The Backup Pi

Backup your important files to a Raspberry Pi and a couple of hard drives

5 min read

A backup system has always been something I've neglected, even though I suffered a big data loss due to hard-drive failure a few years ago, I didn't bother to look into getting one. The covid quarantine gave me enough free time to go through some of my items in my TODO list and a backup system looked like a low hanging fruit, so I gave it a shot.

There are a ton of cloud-based options with varying degrees of privacy and data reliability, however me being as I am, I took a more DIY approach. I had an old Raspberry Pi and two 500GB hard drives laying around, so I used them for this project.

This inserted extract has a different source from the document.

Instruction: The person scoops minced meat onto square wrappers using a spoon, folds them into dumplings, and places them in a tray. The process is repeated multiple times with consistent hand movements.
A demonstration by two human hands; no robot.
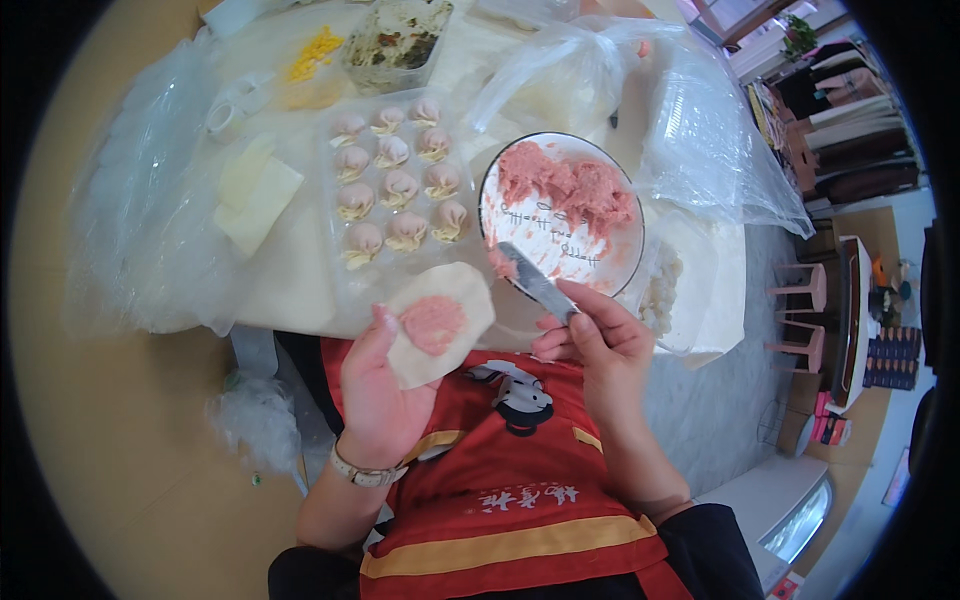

The Raspberry Pi is a credit card-sized computer which will be perfect for backing files once per day. It's also roughly the size of an 2.5 inch hard drive, which makes them perfect to stack on top of each other and form a nice looking "backup tower".

My Raspberry Pi is old. The B+ model was released in 2014 and it has a 700 MHz processor with 512 Mb of ram. It's too old and too slow to run a full desktop environment, but it's perfect for a headless Linux server. I flashed it with Raspbian, a version of Debian Linux specifically made for the Raspberry Pi.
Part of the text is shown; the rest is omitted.